I forget what wave 1 immigrants did, but wave 2 was like, construction, textiles, meat-packing. New York, Boston (?), Chicago. Detroit?
America had strong anti-Asian immigrant laws for a while, like decades. Then a bunch of chinese people were allowed to join to help with railways? And then anti-chinese sentiment rose a lot and wave 2 (?) ended?
Wave 3
Wave 3 is 1965 onwards. It’s the one I’ve read less about right now, but seems much less white - Mexico, India, Latin America, the Philippines, Vietnam, etc.
Sentiment re: immigration
Views re: immigration have changed over time, and this is currently the time when the most Americans believe that immigration is the #1 issue. The other peak time was either in the 80s or the 90s?
It is now deeply polarised along party lines
Arguments for immigration:
- Good for the economy. Immigrants tend to be well educated. Male immigrants participate in the workforce more than male national citizens. Immigrants tend to be older (median age 10 years older than avg american?).
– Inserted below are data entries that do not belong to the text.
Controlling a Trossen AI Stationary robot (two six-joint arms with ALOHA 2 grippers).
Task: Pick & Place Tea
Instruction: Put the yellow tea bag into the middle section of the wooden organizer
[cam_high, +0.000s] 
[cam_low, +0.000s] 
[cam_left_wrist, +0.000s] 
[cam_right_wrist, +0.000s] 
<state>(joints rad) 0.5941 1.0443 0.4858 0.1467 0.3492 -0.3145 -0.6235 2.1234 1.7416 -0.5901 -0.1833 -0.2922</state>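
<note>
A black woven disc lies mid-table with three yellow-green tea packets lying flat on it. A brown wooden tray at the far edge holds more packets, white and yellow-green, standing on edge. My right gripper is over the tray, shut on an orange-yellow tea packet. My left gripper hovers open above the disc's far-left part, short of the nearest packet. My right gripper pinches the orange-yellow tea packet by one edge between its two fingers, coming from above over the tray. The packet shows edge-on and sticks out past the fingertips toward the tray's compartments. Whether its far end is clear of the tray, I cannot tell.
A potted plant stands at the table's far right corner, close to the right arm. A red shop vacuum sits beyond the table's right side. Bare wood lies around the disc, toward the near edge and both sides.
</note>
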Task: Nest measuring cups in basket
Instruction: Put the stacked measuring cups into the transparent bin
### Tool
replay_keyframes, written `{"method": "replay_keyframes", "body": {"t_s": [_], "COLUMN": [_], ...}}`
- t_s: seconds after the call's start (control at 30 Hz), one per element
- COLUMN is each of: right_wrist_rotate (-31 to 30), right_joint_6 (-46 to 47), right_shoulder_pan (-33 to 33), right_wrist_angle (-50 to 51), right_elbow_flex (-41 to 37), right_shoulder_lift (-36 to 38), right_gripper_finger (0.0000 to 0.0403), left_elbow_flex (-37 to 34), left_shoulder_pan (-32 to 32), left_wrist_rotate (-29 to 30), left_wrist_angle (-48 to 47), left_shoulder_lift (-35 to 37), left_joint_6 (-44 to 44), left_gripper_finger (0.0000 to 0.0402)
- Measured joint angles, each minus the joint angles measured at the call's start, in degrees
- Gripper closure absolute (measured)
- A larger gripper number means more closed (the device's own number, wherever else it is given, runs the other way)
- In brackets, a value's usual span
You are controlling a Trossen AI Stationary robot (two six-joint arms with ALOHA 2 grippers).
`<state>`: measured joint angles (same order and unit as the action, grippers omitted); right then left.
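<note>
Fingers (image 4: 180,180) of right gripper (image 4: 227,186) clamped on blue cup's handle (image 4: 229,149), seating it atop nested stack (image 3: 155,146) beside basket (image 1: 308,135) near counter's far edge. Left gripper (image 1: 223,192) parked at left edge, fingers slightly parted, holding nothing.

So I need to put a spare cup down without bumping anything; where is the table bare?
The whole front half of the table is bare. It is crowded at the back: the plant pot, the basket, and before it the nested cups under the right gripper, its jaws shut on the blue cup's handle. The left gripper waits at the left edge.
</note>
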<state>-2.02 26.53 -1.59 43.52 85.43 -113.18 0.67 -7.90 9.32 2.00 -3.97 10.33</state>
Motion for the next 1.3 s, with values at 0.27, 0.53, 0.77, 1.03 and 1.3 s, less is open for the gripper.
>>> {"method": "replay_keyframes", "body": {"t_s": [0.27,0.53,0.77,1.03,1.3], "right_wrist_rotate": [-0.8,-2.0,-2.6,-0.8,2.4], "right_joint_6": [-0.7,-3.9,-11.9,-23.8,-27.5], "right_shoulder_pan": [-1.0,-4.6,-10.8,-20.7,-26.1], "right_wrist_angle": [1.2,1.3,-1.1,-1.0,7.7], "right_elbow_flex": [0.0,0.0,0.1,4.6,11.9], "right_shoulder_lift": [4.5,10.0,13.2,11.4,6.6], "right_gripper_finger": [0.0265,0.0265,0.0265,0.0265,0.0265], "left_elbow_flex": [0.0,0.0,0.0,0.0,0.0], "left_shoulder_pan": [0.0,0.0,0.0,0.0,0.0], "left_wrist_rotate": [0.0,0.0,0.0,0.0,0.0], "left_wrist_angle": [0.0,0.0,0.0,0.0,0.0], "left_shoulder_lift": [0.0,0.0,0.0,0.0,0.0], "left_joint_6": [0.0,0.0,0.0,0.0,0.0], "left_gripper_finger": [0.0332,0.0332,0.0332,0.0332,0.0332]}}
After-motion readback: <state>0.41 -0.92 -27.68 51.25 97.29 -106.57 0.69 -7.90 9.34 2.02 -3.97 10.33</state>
- Cultural diversity, melting pot
Arguments against immigration:
- Lower income Americans feel that their wages are squeezed. They may be outcompeted.
- Lack of cultural cohesion - some people are nationalist and want to be surrounded by people from the same culture. Language differences, cultural differences are difficult
- Belief that immigrants use more than they give back, e.g. benefits, healthcare. Seems that this isn’t true, that immigrants actually use significantly less healthcare than national citizens?
- Illegal immigrants are a drain on society. Many right-wing people belief that America is at a breaking point due to immigration. Crisis narrative, “we’re full” etc
”Immigrants” aren’t 1 single pot
- “Dreamers” - kids who came with their family illegally - not their choice to go to America, they were kids, so they should be treated differently?
- Highly educated immigrants, asylum seekers
Immigration legislation
- Don’t know anything about this yet. Presumably there’s been various important bills, lots of things blocked, lots of deadlock in congress. What does Trump want to do? What do Democrats want to do?